Described high speed optical hardened material is to comprise selected a kind of solid material from the group of being made up of light-sensitive polyimide, photoactive polyamide and photosensitive epoxy resin,

Described low speed optics hardened material has different sensitizer concentrations with the high speed optical hardened material.

11. method according to claim 7 also comprises:

Rear surface by the described substrate of etching forms ink supply aperture.

12. method according to claim 7 also comprises:

On described substrate, form insulating barrier;

On described insulating barrier, form heater layer and trace layer; And

Form the protective layer of described heater layer of protection and trace layer.

13. method according to claim 7, wherein

Described low speed optics hardened material comprises having first light exposure so that sensitization has first sensitizer of the low speed optics hardened material of first thickness; And

Described high speed optical hardened material comprises having than the second little light exposure of described first light exposure so that sensitization has second sensitizer of the high speed optical hardened material of second thickness.

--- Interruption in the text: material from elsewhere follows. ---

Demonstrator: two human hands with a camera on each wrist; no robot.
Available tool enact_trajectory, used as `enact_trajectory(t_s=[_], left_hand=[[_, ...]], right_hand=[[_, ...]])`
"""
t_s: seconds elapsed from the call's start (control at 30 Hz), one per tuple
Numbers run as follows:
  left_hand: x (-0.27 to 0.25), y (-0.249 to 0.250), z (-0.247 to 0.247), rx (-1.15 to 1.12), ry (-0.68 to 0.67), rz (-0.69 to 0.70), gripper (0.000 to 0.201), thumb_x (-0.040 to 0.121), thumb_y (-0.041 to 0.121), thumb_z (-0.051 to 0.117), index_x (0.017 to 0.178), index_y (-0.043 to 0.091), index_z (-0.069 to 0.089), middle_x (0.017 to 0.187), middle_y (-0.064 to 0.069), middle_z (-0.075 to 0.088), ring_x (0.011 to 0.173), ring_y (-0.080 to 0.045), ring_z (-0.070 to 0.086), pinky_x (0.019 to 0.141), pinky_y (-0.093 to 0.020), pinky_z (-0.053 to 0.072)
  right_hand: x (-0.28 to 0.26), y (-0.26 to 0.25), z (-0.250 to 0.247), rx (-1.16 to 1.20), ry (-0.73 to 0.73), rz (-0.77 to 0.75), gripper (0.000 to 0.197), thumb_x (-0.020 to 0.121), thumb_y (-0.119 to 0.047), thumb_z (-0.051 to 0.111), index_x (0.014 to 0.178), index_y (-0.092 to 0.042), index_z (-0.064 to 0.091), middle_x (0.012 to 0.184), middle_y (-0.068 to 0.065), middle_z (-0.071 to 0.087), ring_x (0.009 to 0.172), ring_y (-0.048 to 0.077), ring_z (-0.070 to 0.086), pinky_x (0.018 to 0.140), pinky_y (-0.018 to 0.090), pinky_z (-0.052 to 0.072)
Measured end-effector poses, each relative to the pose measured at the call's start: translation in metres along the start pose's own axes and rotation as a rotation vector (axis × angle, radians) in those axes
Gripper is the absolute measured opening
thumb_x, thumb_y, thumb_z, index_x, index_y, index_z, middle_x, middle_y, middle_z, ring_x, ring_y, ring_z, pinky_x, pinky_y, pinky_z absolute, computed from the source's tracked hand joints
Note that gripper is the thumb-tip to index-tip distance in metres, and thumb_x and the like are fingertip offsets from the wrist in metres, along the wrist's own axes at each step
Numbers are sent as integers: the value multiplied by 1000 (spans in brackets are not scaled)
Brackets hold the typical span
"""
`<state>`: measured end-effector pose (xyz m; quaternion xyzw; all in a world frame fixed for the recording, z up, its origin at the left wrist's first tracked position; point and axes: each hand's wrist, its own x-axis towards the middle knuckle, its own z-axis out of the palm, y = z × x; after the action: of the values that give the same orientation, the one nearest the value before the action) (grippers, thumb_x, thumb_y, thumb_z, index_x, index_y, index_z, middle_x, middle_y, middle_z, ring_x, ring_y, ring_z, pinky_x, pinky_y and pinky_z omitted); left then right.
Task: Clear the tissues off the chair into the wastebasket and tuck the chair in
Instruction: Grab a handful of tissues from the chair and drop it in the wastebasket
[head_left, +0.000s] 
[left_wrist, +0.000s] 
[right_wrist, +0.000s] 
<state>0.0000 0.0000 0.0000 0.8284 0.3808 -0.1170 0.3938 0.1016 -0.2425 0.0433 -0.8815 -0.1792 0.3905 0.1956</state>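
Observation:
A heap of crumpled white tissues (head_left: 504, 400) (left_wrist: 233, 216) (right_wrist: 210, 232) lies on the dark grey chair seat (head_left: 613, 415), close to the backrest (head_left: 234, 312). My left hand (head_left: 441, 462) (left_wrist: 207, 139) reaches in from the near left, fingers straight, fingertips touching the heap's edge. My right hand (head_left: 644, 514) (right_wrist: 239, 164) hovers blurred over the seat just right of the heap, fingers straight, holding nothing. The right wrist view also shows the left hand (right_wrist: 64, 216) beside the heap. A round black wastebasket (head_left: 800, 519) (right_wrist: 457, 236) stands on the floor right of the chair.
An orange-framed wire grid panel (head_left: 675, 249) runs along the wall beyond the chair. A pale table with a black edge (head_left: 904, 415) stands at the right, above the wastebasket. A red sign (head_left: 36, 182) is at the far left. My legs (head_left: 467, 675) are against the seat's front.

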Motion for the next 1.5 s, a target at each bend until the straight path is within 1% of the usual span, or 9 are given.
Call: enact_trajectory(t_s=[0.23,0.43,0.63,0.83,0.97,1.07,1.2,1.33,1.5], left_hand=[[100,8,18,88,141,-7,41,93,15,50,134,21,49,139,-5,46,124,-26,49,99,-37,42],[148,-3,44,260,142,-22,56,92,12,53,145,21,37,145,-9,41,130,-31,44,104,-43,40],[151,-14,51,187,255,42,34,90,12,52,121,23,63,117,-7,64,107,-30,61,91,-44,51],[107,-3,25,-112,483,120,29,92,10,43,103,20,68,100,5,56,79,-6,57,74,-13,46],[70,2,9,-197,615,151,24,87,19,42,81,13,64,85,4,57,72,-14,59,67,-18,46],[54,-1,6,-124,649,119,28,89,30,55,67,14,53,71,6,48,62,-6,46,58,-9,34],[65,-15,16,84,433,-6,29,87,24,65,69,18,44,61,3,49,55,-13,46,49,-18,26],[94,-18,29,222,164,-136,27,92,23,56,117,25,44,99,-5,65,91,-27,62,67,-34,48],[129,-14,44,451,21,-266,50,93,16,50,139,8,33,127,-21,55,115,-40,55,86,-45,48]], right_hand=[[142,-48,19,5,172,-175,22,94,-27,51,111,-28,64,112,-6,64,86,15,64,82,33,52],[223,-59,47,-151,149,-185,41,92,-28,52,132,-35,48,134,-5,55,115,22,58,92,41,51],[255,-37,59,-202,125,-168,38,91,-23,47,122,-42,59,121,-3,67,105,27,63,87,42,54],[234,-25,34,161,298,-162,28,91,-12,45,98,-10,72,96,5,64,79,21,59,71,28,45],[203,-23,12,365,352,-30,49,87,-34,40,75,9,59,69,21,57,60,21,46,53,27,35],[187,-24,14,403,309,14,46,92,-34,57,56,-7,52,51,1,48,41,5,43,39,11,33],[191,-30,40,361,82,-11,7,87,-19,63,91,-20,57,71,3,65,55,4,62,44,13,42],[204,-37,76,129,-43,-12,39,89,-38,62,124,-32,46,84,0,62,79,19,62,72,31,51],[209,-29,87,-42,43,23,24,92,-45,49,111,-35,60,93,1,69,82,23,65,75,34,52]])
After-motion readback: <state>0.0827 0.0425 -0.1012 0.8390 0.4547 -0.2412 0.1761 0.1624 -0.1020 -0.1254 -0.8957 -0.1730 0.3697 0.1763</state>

14. method according to claim 7, wherein said first thickness and second thickness are basic identical.

15. method according to claim 7, wherein

Described low speed optics hardened material needs first energy to have the described low speed optics hardened material of first thickness with sensitization; And

Described high speed optical hardened material need be than low second energy of described first energy with the described high speed optical hardened material with second thickness of sensitization.

16. method according to claim 15, wherein said first thickness and second thickness are basic identical.

17. method according to claim 7 wherein forms described ink raceway groove and nozzle and does not form sacrifice layer on the layer of chamber.

18., also comprise according to claim 1 or 7 described methods:

Thereby form the wall of ink raceway groove by optionally exposing the harden district of described chamber floor of described chamber floor to light; And

By optionally exposing the harden district of the nozzle layer outside the nozzle of described nozzle layer to light,

Wherein according to the characteristic of described low speed optics hardened material and high speed optical hardened material, describedly optionally expose the chamber layer and optionally expose nozzle layer and avoid mutual interference mutually.

19. method according to claim 7 also comprises:

The light reaction of described chamber layer wherein when being exposed to light, described nozzle layer does not take place.